* Activity: Transcribe everything in the listing as written, and let no image into the copy.

--- --- ---

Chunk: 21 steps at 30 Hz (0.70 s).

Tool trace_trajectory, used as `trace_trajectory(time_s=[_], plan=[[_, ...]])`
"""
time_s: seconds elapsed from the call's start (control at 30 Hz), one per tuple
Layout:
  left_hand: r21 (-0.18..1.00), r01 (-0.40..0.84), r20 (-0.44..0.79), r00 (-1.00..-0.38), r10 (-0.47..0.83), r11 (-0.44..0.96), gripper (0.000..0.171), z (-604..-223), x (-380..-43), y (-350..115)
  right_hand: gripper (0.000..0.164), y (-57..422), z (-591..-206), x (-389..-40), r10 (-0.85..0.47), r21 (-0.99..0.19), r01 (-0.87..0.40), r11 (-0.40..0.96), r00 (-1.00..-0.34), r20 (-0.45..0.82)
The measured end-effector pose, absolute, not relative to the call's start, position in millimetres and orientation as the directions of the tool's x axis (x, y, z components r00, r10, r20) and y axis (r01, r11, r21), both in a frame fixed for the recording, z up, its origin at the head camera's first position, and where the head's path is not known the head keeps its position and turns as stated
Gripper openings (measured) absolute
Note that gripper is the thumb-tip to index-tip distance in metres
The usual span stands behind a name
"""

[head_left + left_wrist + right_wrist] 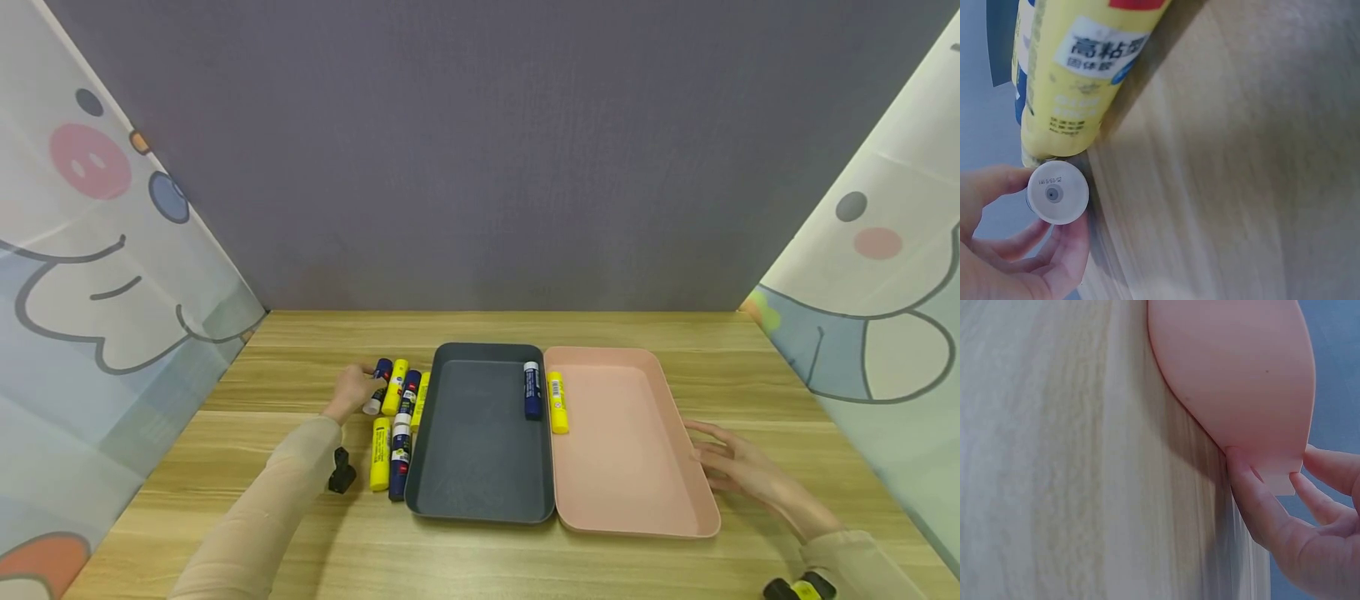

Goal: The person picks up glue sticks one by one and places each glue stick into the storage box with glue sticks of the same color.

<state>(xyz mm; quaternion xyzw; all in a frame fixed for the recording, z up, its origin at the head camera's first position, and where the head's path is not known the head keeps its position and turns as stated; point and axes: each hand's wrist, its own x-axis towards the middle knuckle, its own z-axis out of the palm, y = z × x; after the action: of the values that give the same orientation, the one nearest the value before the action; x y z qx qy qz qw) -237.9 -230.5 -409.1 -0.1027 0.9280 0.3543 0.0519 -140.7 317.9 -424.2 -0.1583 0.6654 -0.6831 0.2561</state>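
- A left hand (pixel 356 392) pinches a navy, cylindrical glue stick with a white end (pixel 382 370) on the wood-grain bench (pixel 487 560), at the far left corner of a cluster of loose sticks.
- The relation that counts: the gripped stick lies just beyond and to the right of the left wrist, its long axis running away from the person with a slight lean to the right. The left hand is on it; the right hand (pixel 738 471) is well apart, across two trays.
- Between that stick and the dark grey, rectangular, shallow tray (pixel 480 514) stand its neighbours — a yellow, cylindrical glue stick (pixel 395 387) just beside it, more navy and yellow ones nearer the tray.
- The right hand holds the outer wall of the pink, rectangular, shallow tray (pixel 637 467), thumb and fingertips bent against it.
- One navy stick (pixel 532 392) rests in the grey tray, one yellow stick (pixel 557 403) in the pink.
- Only the left wrist view gives the flat face of the white end (small dark recess, printed characters); only the right wrist view shows the thumb low on the pink wall — and only the head view shows inside both trays.
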Motion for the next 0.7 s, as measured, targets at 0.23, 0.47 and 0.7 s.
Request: trace_trajectory(time_s=[0.23,0.47,0.7], plan=[[0.680,-0.223,-0.151,-0.975,-0.164,0.699,0.043,-404.5,-239.3,-231.6,0.044,318.4,-423.9,-140.0,-0.552,-0.990,0.137,0.020,-0.825,-0.125],[0.749,-0.224,-0.166,-0.974,-0.151,0.624,0.046,-396.6,-238.0,-229.0,0.043,318.5,-425.0,-140.2,-0.535,-0.988,0.150,0.023,-0.834,-0.138],[0.775,-0.229,-0.182,-0.973,-0.140,0.588,0.047,-388.0,-236.6,-221.8,0.043,318.5,-424.9,-139.9,-0.523,-0.988,0.146,0.046,-0.839,-0.148]])
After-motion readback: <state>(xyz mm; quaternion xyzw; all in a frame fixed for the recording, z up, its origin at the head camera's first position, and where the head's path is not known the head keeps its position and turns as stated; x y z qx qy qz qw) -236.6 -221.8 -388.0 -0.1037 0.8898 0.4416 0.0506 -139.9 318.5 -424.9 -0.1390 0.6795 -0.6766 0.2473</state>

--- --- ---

* Exercise answer:
Chunk: 21 steps at 30 Hz (0.70 s).

Tool trace_trajectory, used as `trace_trajectory(time_s=[_], plan=[[_, ...]])`
"""
time_s: seconds elapsed from the call's start (control at 30 Hz), one per tuple
Layout:
  left_hand: r21 (-0.18..1.00), r01 (-0.40..0.84), r20 (-0.44..0.79), r00 (-1.00..-0.38), r10 (-0.47..0.83), r11 (-0.44..0.96), gripper (0.000..0.171), z (-604..-223), x (-380..-43), y (-350..115)
  right_hand: gripper (0.000..0.164), y (-57..422), z (-591..-206), x (-389..-40), r10 (-0.85..0.47), r21 (-0.99..0.19), r01 (-0.87..0.40), r11 (-0.40..0.96), r00 (-1.00..-0.34), r20 (-0.45..0.82)
The measured end-effector pose, absolute, not relative to the call's start, position in millimetres and orientation as the directions of the tool's x axis (x, y, z components r00, r10, r20) and y axis (r01, r11, r21), both in a frame fixed for the recording, z up, its origin at the head camera's first position, and where the head's path is not known the head keeps its position and turns as stated
Gripper openings (measured) absolute
Note that gripper is the thumb-tip to index-tip distance in metres
The usual span stands behind a name
"""

[head_left + left_wrist + right_wrist] 

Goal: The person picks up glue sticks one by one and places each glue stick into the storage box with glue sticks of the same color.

<state>(xyz mm; quaternion xyzw; all in a frame fixed for the recording, z up, its origin at the head camera's first position, and where the head's path is not known the head keeps its position and turns as stated; point and axes: each hand's wrist, its own x-axis towards the middle knuckle, its own z-axis out of the palm, y = z × x; after the action: of the values that give the same orientation, the one nearest the value before the action; x y z qx qy qz qw) -237.9 -230.5 -409.1 -0.1027 0.9280 0.3543 0.0519 -140.7 317.9 -424.2 -0.1583 0.6654 -0.6831 0.2561</state>
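- A left hand (pixel 356 392) pinches a navy, cylindrical glue stick with a white end (pixel 382 370) on the wood-grain bench (pixel 487 560), at the far left corner of a cluster of loose sticks.
- The relation that counts: the gripped stick lies just beyond and to the right of the left wrist, its long axis running away from the person with a slight lean to the right. The left hand is on it; the right hand (pixel 738 471) is well apart, across two trays.
- Between that stick and the dark grey, rectangular, shallow tray (pixel 480 514) stand its neighbours — a yellow, cylindrical glue stick (pixel 395 387) just beside it, more navy and yellow ones nearer the tray.
- The right hand holds the outer wall of the pink, rectangular, shallow tray (pixel 637 467), thumb and fingertips bent against it.
- One navy stick (pixel 532 392) rests in the grey tray, one yellow stick (pixel 557 403) in the pink.
- Only the left wrist view gives the flat face of the white end (small dark recess, printed characters); only the right wrist view shows the thumb low on the pink wall — and only the head view shows inside both trays.
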Motion for the next 0.7 s, as measured, targets at 0.23, 0.47 and 0.7 s.
Request: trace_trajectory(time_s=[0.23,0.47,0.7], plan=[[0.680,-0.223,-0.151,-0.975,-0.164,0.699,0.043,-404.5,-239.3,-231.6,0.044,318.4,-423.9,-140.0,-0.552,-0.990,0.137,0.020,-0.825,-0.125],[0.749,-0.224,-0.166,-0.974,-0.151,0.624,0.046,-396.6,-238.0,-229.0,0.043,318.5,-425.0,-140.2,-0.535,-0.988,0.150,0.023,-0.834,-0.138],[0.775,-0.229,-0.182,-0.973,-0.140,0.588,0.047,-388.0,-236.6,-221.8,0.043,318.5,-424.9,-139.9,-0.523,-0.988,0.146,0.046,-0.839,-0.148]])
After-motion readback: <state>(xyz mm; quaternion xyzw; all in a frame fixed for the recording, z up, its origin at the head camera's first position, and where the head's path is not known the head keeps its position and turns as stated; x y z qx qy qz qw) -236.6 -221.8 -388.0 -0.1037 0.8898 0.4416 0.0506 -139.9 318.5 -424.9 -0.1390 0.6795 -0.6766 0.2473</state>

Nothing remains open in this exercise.